I am seeing this exact same behavior booting a Slackware64 14.1 RC2 iso guest in Virtualbox 4.3 that is also on Slackware64 14.1 RC2 host machine.

re_nelson 10-22-2013 07:29 PM

Quote:

Originally Posted by ponce (Post 5048450)
...I think it's pretty common that virtualizers cannot cleanly emulate all the features of present cpus and so you're forced to select a lower one for emulation.

you can also try booting with the standard kernel but passing this parameter...
intel_pstate=disable

Thanks...I don't know how I missed that boot time flag. I guess I was too busy grepping Google instead of the docs and/or source. :)

And now here's the verdict on the three VMs I have handy using kernel-huge-3.10.17-x86_64-2, unaltered from Pat's build:

1). VMware-Player-6.0.0-1295980.x86_64 - boots with or without that flag.

2). VirtualBox-4.3.0-89960-Linux_amd64 - requires that flag or else the panic cited initially in this thread.

3). QEMU emulator version 1.6.1

a). -cpu SandyBridge or -cpu host (since I have a SandyBridge), that flag is required or else a panic.

b). -cpu Haswell - boots with or without that flag.

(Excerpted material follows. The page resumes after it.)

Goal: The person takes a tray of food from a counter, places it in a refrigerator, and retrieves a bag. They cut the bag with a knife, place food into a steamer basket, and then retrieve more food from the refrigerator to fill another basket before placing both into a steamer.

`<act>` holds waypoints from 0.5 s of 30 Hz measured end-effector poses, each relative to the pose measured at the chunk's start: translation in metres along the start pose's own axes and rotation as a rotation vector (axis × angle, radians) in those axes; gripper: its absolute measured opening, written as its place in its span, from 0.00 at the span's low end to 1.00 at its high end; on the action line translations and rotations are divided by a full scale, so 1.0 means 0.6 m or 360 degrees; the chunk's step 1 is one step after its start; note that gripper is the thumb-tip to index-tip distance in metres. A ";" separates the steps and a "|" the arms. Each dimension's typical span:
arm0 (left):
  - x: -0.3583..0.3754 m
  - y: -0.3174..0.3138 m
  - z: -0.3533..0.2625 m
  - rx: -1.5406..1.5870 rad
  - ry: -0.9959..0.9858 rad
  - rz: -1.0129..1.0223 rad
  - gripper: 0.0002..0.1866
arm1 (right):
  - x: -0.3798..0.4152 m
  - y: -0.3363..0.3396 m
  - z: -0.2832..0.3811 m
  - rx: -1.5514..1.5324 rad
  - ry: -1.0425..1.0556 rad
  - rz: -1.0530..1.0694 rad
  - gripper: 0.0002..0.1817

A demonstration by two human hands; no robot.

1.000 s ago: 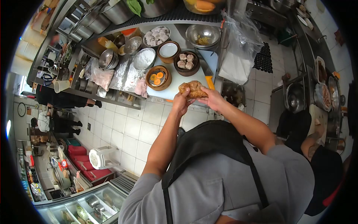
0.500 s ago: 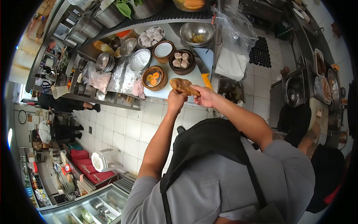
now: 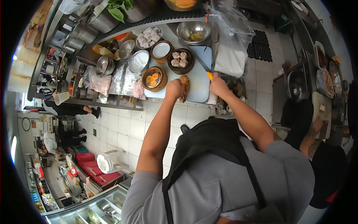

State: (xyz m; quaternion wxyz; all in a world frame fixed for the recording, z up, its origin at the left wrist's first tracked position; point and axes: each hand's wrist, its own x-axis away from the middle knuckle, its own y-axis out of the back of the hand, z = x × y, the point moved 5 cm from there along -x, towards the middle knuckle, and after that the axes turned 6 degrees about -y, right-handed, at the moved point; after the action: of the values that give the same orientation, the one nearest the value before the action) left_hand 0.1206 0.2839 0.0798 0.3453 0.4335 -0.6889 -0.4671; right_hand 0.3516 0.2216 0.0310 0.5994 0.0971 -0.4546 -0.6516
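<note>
Left hand (image 3: 174,89) on the meat (image 3: 184,86), right hand (image 3: 219,85) at the knife (image 3: 202,63)

Head view. The left hand is closed in a loose fist, with the browned meat held at its right side, over the near edge of the white board (image 3: 199,89). The right hand is partly curled, its fingers over the rear of the knife's orange handle; how firmly they close cannot be told. The blade slants away from the right hand, over the board, toward the far side. Between the two hands is a bare stretch of board.

Just beyond the left hand is a dark steamer (image 3: 181,71) containing four dumplings (image 3: 179,59). To the left of that hand, and near it, stands a wooden steamer (image 3: 154,89) with orange rounds (image 3: 152,79) in it; a pink cloth (image 3: 139,90) lies farther left. Beyond these are a steamer with a white dish (image 3: 161,49) and a bowl of flour (image 3: 138,61). Farther out, beyond both hands, is a metal bowl (image 3: 183,36) with yellow bits at its bottom. A clear bag (image 3: 232,46) hangs beyond the right hand. Well to the right of the right hand, a co-worker's hand (image 3: 317,125) is at a second board (image 3: 323,105).
</note>
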 end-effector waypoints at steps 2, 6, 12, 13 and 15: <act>-0.009 0.006 0.001 0.0127 -0.0049 0.0086 0.15 | 0.077 0.054 -0.004 -0.0165 0.0019 0.0054 0.30; -0.018 0.039 0.001 0.0377 -0.0035 0.0194 0.12 | 0.159 0.018 -0.081 -0.0771 0.0286 0.0079 0.28; -0.016 0.075 -0.028 0.0121 -0.0211 0.0101 0.09 | 0.133 -0.056 -0.021 -0.1459 0.0080 0.0636 0.14; -0.018 0.079 -0.031 0.0097 -0.0246 0.0086 0.09 | 0.126 -0.065 -0.002 -0.1444 0.0052 0.0733 0.13; -0.016 0.086 -0.034 0.0049 -0.0311 0.0061 0.09 | 0.114 -0.081 0.032 -0.1464 0.0017 0.0784 0.13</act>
State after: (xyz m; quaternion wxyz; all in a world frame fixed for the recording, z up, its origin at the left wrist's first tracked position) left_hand 0.1279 0.2952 0.1342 0.2787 0.3777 -0.7347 -0.4898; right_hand 0.2869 0.1649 0.0364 0.7179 -0.2827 -0.1275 -0.6232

BTW, and veering off topic, I was toying with the idea of advancing to a Haswell for my actual working platform, but my reading of numerous sites indicates that there's little bang for the buck afforded to we desktop users. So being able to emulate it is good enough for me.

It's interesting that two of the three VMs can't handle Intel's PSTATE. A cursory check of my 18 (!!!) other Linux distros reveals that Slackware-14.1 (RC), Arch and Fedora-19 are building their kernels with this enabled. Yet, neither Arch nor Fedora-19 fail to boot. I surmise (WAG) that both of them fiddle with the kernel in some way as opposed to using a pristine source.

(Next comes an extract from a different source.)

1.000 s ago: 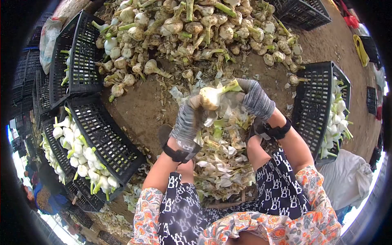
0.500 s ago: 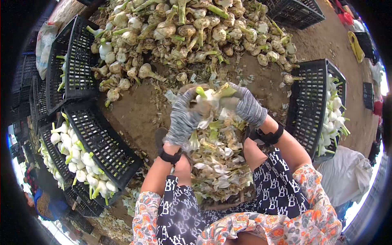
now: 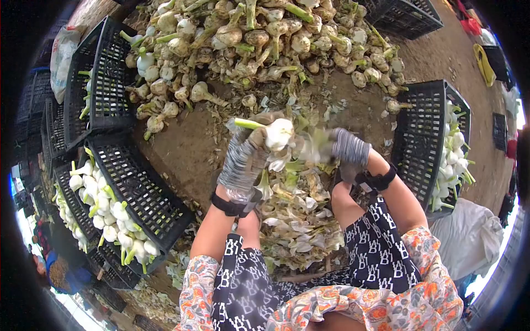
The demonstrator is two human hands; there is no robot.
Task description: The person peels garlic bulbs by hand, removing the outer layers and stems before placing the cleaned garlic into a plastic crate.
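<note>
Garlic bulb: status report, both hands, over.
Left hand holding white garlic bulb, stem leftward. Right hand apart from bulb, blurred peel beside it. Loose skins heaped below, not blocking bulb.

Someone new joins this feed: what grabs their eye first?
Probably the heap of soil-stained garlic across the top. Next, the clean white bulb in the gloved left hand near the centre, with papery peelings piled lower in the view. Black crates holding white garlic flank the scene on both sides.
</note>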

ReaperX7 10-22-2013 08:08 PM

There are some instances where the generic kernel does have issues, hence why I still use the Huge kernel.

I'm still having issues with VBox mis-detecting peripherals.

re_nelson 10-22-2013 08:22 PM

Quote:

Originally Posted by ReaperX7 (Post 5050625)
There are some instances where the generic kernel does have issues, hence why I still use the Huge kernel.

Being most accustomed to LFS, my personal preference is to use the huge Slackware kernel only as a last resort if I botch the creation of the initial RAM disk system. I do deviate somewhat from the Slackware custom of using the packaged mkinitrd since I've long used my own script to haul in the kernel modules. Other than the occasional typo during the process that I fail to catch, I've never had a problem with the generic kernel and my custom initramfs whether it be on a virtualized system or the real thing. And I can usually fix it as boot time since my initramfs is chock full of utilities and all drive hardware and filesystem-related modules.

Actually, most of the time, I just roll my own kernel because it's a familiar process. I only use the as-shipped Slackware kernels when Pat pushes out a new one when I run slackpg. Such was the case that triggered my posting of this thread.

And to make the matter clear, both the stock generic and stock huge kernels (3.10.17) boot fine when intel_pstate=disabled for the appropriate VM platform(s).

chess 10-23-2013 08:24 AM

@ReaperX7: I get the kernel panic described above when booting the Slackware64 14.1 RC2 iso with the default huge kernel in VirtualBox 4.3.